Beyond this page and image you see here, I really wish they would have made this section a little more visually appealing. It's like dry toast trying to get through it (like reading a Microsoft Word '97 document, to be exact - haha!). I'm assuming this is based on budgetary reasons but a stock photo that costs 10 dollars would make a world of a difference!

Be aware of food marketing

I'm really glad Health Canada went more in-depth on educating the public of food marketing. It would have been great if they used visuals and specific examples to illustrate this.

There is no distinction between fresh to frozen to canned

Here's the flipside to my point about giving Health Canada a high-five on recommending people to fill half their plate with plant-foods. Because if we go a little deeper into their recommendations, you find that fresh food is on par with frozen and canned foods. In fact, they state "fresh, frozen or canned vegetables and fruits can all be healthy options". This is really bad advice.

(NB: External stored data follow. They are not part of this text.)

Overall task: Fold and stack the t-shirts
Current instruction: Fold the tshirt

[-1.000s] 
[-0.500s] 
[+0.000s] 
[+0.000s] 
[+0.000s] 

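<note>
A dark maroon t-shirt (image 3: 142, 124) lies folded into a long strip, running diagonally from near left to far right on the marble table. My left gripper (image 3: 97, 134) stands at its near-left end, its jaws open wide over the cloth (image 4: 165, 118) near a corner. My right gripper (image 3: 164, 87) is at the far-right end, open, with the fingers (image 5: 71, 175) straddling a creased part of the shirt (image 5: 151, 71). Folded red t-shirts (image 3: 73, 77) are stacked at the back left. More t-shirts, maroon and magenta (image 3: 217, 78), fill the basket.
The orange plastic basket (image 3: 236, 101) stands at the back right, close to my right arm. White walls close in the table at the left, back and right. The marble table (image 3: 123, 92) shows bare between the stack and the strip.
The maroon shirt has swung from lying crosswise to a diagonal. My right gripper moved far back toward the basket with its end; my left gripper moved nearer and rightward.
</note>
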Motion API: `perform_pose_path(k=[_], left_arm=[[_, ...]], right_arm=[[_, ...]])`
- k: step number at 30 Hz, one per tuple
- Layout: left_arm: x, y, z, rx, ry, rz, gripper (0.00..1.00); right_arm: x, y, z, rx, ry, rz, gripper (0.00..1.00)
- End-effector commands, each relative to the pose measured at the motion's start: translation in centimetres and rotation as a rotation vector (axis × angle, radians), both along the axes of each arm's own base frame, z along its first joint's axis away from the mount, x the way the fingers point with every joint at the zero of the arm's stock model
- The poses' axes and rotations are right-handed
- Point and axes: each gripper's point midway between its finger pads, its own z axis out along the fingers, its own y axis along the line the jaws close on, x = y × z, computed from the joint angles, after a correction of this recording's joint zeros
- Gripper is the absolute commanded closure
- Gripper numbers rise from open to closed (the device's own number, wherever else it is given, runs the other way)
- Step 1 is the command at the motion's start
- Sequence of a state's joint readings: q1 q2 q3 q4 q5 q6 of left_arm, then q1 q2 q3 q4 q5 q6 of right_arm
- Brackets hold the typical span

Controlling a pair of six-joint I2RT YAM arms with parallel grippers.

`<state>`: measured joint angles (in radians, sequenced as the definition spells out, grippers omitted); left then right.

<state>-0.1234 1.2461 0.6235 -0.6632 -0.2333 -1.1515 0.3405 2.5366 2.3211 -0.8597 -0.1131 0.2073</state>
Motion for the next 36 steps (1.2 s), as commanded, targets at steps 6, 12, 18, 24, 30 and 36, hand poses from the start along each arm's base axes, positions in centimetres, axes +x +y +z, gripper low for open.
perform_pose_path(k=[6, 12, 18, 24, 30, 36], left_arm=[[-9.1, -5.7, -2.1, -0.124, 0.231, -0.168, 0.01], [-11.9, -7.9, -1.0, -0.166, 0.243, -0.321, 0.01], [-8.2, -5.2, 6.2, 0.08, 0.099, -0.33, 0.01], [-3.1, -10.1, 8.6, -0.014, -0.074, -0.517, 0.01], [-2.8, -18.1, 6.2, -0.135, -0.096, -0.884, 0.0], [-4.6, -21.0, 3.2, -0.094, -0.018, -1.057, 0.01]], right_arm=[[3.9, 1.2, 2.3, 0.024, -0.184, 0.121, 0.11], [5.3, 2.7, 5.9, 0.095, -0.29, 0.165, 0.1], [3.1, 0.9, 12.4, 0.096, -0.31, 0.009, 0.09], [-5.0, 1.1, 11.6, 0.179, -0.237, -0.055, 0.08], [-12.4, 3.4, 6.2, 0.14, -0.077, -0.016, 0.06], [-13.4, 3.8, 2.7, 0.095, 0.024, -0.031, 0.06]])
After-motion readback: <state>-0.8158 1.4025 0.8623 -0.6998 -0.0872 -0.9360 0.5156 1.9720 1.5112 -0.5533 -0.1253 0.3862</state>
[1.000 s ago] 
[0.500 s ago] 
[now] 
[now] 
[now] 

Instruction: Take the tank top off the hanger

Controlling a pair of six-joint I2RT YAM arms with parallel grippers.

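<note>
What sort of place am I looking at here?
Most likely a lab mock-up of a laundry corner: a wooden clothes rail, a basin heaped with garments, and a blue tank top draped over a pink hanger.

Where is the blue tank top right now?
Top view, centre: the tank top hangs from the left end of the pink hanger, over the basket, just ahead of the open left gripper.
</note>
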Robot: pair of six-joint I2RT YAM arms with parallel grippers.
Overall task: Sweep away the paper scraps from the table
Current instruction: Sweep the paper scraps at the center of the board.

The bad advice is providing no distinction between fresh, frozen or canned. If you follow their recommendation, you might as well "skip the hassle of fresh foods" (but really, they are no hassle) and just eat canned foods all day (but actually, don't do that, for the sake of your taste buds and health!). 

Fresh can definitely be on par with frozen. In fact, sometimes frozen can be even more nutrient-dense than fresh food that was picked a month ago and travelled 950 miles to get to the grocery store shelf. Strawberries picked in July that were flash frozen will be FAR more nutrient dense in January than fresh strawberries flown in from New Zealand.

Joyous Tip: Buying frozen organic produce in the off-season can often be more affordable than conventional fresh. So you can both save a few bucks AND get more nutritious frozen foods. Of course, when produce is in season, it will be the most nutrient dense AND more afforable option.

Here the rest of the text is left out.